Information provided →
-*-*-
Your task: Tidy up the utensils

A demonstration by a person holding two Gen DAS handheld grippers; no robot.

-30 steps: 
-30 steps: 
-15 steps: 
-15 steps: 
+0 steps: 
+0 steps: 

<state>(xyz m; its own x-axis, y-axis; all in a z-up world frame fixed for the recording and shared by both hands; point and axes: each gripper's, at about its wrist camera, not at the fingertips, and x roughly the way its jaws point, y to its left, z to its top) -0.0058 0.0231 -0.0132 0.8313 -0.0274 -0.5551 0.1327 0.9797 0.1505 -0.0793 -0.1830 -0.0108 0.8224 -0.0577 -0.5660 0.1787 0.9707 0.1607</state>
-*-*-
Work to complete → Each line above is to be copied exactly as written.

Solution to this task →
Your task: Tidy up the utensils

A demonstration by a person holding two Gen DAS handheld grippers; no robot.

-30 steps: 
-30 steps: 
-15 steps: 
-15 steps: 
+0 steps: 
+0 steps: 

<state>(xyz m; its own x-axis, y-axis; all in a z-up world frame fixed for the recording and shared by both hands; point and axes: each gripper's, at about its wrist camera, not at the fingertips, and x roughly the way its jaws point, y to its left, z to its top) -0.0058 0.0231 -0.0132 0.8313 -0.0274 -0.5551 0.1327 0.9797 0.1505 -0.0793 -0.1830 -0.0108 0.8224 -0.0577 -0.5660 0.1787 0.9707 0.1607</state>

The answer given above is complete.